そう言って、火種さんは電車の定期券の裏から1枚の紙を取り出します。それは縦91mm、横55mmの長方形の紙。


名刺です。



「ああ、私の社会的証明のために三条さんにお渡ししましたね。確かに、そちらには勤め先の連絡先が載っております。……なるほど」


大変辻褄があいます。


しかし。お会いした時の敵意ある三条さんと異なり、お別れの際はだいぶ態度が軟化したように見えました。通報される動機がわかりません。急な心変わり?だとしたらだいぶ不安定な子です。


「勿論違うかもです。おじ様が職務質問をされた際にお答えした内容を覚えていた警察官の方が、嫌がらせで通報されたのかもしれませんし」

「それでしたら大問題ですよ。この国の司法はどうなっているんですか」


国家権力から嫌がらせを受ける、などあったら生きていけません。それはあって欲しくない。


「ともかく。明日、美穂にそれと無く聞いてみようと思います。その情報をおじ様にもお教えしますね。明日は何時の便に乗られますか?」


次の情報交換の約束を取り付け、火種さんは反対側のホームから電車に乗り込み、消えていかれたのでした。



日本の名刺は黄金比を用いられており、数学的に美術的に美しいものとなっております。

今日では、世界で最も名刺を利用しているのが日本と言われており、文化のガラパゴス化もみられています。日本のサラリーマンの文化の1つとも言って過言ではないのかもしれません。

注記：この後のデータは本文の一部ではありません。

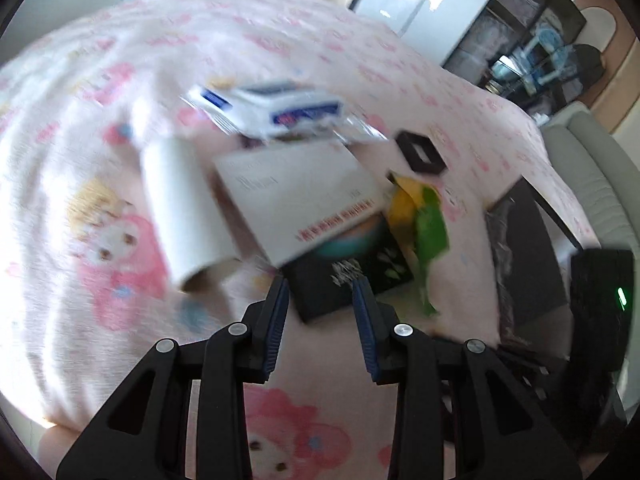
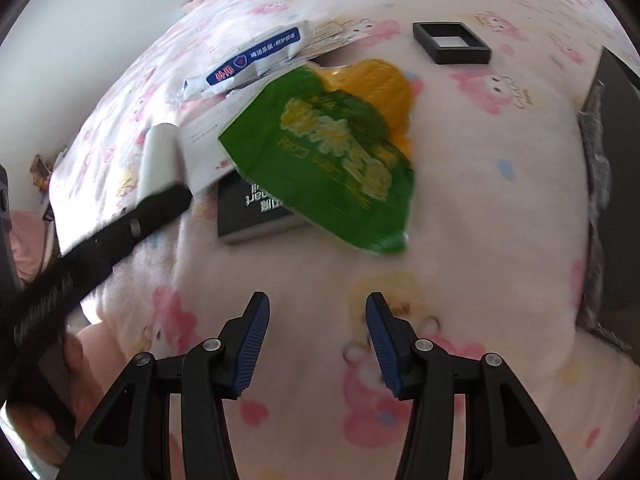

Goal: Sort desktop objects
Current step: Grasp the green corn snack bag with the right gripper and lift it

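A heap of objects lies on the pink cartoon-print cloth [image 1: 100, 92]. In the left wrist view I see a white roll [image 1: 182, 208], a white flat box [image 1: 298, 196] on a black box [image 1: 344, 280], a blue-white wipes pack [image 1: 276, 110], a green-yellow snack bag [image 1: 424, 216] and a small black square frame [image 1: 420, 153]. My left gripper [image 1: 320, 284] is open and empty, its tips at the black box's near edge. In the right wrist view the snack bag [image 2: 336, 160] overlaps the black box [image 2: 252, 212]. My right gripper [image 2: 316, 304] is open and empty, short of the bag.
A dark container [image 1: 524, 248] and a black device with a green light [image 1: 600, 300] stand at the right. The black frame [image 2: 451, 42] and wipes pack [image 2: 256, 60] lie at the far side. The left gripper's arm [image 2: 100, 240] crosses the right wrist view's left side.
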Tool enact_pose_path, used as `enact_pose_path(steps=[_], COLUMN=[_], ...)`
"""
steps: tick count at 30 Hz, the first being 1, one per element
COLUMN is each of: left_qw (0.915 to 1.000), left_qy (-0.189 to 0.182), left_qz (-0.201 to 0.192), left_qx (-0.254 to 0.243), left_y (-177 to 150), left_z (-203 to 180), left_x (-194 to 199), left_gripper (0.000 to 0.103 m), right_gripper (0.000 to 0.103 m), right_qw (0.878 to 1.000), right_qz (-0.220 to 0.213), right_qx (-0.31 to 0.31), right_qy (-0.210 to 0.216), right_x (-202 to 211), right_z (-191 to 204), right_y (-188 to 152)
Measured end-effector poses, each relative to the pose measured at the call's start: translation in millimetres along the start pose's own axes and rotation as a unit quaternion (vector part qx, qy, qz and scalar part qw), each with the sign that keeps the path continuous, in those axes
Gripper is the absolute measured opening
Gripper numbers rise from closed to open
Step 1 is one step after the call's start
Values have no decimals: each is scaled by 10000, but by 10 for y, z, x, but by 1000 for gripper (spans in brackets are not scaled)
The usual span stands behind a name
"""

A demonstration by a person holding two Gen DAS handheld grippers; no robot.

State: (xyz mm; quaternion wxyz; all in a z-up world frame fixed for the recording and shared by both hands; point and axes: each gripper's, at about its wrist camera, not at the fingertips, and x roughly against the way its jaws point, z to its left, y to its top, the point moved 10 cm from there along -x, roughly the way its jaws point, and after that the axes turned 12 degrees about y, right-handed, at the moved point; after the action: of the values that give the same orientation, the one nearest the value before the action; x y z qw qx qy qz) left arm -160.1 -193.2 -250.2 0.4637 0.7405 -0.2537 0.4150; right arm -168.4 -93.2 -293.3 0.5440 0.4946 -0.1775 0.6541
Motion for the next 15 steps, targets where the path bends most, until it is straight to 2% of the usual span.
enact_pose_path(steps=[1,5,7,11,15], left_qw=[9999,9991,9985,9975,9970], left_qy=[-77,88,51,-82,-144], left_qz=[83,401,502,596,640], left_qx=[-6,74,224,374,399], left_y=[-25,-93,-62,-23,-35], left_z=[-21,26,54,41,20], left_x=[-38,-256,-341,-453,-532], left_gripper=[33,33,33,33,41], right_gripper=[46,46,47,46,50], right_qw=[9999,9979,9969,9972,9972], right_qz=[-77,-438,-556,-543,-625], right_qx=[-99,-301,-289,-277,-225], right_qy=[-49,-370,-480,-445,-332], right_x=[-20,25,44,-59,-172], right_z=[-56,-303,-399,-490,-500], right_y=[71,318,404,500,591])
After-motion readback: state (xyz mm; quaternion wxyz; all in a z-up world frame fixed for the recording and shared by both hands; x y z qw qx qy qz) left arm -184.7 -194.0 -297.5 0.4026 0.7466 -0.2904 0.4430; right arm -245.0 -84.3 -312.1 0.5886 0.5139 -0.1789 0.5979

名刺と言えば、『American Psycho』という映画が2000年に公開されました(日本では2001年に公開されています)。作中で銀行マンである主人公がオリジナルデザインの名刺を披露します。オーダーメイドの名刺で、そのデザインのセンスの良さをひけらかしたかったのですが……。

サイコサスペンスの金字塔ともいえる作品です。この続きはご自身の目で是非に御確認下さい。


本当は、その映画をオマージュして、本文中に名刺の書体や紙質を詳細に記載したかったのですが、『Garamond Classico SC』ってアルファベット表記のみの書体なので、矛盾しちゃうので止めました。惜しい。